In the entries below, find the line with "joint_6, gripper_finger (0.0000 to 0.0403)" and the line with "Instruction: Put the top". Return those two lines and all lines between them, exactly.
'''
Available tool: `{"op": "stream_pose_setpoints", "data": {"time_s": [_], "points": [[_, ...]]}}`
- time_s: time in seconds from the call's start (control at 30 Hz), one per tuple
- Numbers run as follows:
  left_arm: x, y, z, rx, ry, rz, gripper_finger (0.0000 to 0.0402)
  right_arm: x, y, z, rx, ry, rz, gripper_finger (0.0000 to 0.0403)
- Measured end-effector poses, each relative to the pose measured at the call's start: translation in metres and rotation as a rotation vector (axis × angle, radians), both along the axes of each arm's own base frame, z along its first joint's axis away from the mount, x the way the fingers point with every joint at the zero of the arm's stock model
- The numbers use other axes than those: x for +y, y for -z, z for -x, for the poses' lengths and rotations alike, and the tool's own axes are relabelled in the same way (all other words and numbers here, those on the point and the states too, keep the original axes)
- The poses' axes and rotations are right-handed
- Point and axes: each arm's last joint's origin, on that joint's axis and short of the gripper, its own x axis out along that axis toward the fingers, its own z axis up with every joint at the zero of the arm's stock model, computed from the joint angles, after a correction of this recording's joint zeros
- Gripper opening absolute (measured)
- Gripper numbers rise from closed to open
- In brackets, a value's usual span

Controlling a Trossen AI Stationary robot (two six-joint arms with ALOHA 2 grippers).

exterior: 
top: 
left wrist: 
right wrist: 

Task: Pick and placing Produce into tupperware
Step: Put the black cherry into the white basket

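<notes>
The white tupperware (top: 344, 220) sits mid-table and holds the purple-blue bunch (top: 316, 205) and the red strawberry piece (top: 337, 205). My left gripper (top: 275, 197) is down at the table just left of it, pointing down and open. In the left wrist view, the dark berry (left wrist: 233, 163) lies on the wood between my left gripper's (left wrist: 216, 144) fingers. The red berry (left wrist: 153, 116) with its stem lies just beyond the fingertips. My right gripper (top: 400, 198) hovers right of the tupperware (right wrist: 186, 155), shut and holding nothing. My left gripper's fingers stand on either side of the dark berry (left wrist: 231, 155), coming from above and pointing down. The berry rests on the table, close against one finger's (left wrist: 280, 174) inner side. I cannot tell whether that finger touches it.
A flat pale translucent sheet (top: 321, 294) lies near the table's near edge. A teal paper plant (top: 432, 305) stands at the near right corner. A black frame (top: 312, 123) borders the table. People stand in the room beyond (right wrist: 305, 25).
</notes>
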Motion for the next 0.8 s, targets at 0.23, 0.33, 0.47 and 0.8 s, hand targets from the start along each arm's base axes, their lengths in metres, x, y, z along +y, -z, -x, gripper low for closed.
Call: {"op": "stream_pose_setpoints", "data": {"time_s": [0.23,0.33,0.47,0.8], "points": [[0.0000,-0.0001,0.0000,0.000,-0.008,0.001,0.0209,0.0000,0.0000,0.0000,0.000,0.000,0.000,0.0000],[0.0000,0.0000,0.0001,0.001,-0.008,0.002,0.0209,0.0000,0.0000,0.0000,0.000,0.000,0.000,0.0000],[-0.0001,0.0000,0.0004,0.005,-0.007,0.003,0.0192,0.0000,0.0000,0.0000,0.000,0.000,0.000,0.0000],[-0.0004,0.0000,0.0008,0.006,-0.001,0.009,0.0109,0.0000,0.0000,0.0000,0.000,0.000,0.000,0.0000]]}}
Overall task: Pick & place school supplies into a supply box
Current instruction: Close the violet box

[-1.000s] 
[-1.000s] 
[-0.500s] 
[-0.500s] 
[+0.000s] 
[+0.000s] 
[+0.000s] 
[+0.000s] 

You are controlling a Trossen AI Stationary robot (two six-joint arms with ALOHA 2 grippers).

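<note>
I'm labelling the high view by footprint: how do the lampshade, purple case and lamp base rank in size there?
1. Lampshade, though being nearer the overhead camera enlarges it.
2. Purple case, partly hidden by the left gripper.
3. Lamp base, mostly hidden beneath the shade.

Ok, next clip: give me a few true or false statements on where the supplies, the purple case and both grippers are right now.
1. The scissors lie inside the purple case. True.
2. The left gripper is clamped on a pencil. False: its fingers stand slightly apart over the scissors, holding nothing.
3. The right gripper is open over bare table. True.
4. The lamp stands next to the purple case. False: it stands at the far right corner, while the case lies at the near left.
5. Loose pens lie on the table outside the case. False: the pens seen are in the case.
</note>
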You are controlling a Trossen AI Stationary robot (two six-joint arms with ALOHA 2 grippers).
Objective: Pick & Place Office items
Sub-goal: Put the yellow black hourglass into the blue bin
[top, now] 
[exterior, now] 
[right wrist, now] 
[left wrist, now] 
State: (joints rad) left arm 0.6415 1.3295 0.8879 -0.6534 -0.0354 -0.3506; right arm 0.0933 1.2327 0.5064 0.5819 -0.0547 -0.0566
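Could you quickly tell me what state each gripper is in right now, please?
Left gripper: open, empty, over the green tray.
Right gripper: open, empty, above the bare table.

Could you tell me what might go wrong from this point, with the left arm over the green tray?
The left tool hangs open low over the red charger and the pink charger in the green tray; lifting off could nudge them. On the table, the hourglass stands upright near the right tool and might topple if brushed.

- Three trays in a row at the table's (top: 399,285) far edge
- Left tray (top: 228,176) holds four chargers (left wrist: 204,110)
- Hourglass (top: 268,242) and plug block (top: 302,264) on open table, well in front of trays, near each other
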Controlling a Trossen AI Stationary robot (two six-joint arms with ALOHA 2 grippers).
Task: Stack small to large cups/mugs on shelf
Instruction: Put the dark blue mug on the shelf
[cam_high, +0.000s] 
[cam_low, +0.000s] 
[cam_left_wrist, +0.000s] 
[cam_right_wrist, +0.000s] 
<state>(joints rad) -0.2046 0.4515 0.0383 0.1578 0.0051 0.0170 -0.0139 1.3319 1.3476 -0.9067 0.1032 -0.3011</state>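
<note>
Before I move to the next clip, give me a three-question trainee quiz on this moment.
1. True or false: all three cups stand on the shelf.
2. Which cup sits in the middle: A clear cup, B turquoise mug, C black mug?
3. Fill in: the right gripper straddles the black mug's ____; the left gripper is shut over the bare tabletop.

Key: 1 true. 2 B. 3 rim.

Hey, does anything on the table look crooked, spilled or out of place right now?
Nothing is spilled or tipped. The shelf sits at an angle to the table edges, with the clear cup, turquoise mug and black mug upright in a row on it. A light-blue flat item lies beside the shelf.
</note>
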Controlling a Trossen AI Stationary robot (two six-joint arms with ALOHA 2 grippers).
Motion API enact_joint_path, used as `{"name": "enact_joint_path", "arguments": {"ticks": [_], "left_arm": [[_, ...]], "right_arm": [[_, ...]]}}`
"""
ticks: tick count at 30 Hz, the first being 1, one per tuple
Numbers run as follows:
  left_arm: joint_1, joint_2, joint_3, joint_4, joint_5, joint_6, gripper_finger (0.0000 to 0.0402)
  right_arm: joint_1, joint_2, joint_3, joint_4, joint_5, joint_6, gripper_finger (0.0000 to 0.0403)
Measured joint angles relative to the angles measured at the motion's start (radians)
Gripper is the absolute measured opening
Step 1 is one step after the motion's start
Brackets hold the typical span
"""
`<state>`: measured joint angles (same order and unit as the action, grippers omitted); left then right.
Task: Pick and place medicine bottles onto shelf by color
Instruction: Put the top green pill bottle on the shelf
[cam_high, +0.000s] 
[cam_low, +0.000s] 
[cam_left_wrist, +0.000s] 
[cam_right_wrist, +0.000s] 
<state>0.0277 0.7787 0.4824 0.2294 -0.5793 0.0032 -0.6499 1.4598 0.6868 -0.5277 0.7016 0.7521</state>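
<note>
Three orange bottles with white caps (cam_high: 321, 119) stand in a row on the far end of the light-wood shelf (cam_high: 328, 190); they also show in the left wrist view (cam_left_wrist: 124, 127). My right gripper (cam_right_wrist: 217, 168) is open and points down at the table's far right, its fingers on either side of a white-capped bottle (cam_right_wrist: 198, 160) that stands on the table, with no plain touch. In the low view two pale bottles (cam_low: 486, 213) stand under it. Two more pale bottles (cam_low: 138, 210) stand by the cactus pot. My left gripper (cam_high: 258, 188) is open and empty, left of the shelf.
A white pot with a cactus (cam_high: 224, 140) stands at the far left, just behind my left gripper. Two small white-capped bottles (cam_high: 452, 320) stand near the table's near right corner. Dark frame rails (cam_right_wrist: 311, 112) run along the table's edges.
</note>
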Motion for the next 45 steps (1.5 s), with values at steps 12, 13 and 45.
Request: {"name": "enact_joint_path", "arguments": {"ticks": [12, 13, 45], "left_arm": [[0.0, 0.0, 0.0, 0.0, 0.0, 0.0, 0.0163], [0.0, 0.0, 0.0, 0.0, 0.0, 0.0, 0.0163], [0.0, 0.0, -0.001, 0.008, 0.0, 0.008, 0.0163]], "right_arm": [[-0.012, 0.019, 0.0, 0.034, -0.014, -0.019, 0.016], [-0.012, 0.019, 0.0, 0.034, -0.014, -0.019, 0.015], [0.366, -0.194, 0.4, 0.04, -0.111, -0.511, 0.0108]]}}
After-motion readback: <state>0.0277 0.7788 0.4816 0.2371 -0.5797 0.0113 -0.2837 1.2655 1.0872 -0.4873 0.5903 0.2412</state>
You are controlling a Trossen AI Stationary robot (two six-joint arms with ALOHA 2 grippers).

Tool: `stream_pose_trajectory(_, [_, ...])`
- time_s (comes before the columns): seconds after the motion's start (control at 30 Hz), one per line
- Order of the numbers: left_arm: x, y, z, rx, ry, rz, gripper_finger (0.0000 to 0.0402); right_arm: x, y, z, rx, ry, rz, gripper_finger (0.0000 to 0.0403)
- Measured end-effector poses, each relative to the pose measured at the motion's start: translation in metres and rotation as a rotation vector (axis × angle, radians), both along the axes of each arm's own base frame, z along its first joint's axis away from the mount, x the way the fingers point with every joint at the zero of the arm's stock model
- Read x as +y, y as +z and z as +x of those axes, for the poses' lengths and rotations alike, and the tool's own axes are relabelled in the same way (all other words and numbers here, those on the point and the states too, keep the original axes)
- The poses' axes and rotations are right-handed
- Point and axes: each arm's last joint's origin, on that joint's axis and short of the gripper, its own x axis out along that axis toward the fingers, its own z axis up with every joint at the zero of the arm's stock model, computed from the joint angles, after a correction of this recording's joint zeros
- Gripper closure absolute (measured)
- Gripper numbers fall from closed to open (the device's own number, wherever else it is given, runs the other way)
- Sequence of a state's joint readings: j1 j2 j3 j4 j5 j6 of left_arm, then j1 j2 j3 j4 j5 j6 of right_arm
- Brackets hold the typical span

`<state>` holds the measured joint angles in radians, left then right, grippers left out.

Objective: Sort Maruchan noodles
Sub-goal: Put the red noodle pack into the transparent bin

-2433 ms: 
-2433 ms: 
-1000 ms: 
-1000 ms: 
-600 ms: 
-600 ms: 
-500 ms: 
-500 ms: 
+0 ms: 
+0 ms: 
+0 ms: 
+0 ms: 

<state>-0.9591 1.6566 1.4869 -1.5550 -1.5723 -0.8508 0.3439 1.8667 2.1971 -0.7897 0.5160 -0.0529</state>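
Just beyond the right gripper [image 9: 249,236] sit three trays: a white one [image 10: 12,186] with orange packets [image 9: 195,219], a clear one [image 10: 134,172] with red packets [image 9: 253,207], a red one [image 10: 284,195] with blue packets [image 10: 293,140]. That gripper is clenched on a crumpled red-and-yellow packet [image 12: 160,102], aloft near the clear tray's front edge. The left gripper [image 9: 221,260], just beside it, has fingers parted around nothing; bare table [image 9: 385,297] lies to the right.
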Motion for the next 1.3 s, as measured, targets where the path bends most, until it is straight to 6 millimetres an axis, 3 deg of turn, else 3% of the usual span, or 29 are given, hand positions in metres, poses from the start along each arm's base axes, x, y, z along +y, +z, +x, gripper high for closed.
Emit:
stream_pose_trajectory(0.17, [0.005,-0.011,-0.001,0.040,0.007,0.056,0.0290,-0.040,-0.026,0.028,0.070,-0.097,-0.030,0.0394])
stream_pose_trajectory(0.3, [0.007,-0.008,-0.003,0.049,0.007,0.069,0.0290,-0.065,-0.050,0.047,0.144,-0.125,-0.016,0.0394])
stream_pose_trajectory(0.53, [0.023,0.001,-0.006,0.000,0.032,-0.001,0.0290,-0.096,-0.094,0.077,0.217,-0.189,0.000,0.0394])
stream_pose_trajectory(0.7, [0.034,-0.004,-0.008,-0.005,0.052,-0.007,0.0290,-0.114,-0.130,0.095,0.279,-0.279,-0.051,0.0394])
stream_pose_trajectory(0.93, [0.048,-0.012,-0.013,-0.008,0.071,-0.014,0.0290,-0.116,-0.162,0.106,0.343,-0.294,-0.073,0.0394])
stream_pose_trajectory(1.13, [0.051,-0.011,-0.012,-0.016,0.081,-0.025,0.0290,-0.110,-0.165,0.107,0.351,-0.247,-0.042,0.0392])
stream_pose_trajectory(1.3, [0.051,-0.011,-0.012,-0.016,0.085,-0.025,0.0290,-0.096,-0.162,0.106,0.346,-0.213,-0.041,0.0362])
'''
Answer section:
  right_arm: joint_1, joint_2, joint_3, joint_4, joint_5, joint_6, gripper_finger (0.0000 to 0.0403)
Measured joint angles relative to the angles measured at the motion's start (radians)
Gripper is the absolute measured opening
Step 1 is one step after the motion's start
Brackets hold the typical span
"""
`<state>`: measured joint angles (same order and unit as the action, grippers omitted); left then right.
Task: Pick and place medicine bottles onto shelf by color
Instruction: Put the top green pill bottle on the shelf

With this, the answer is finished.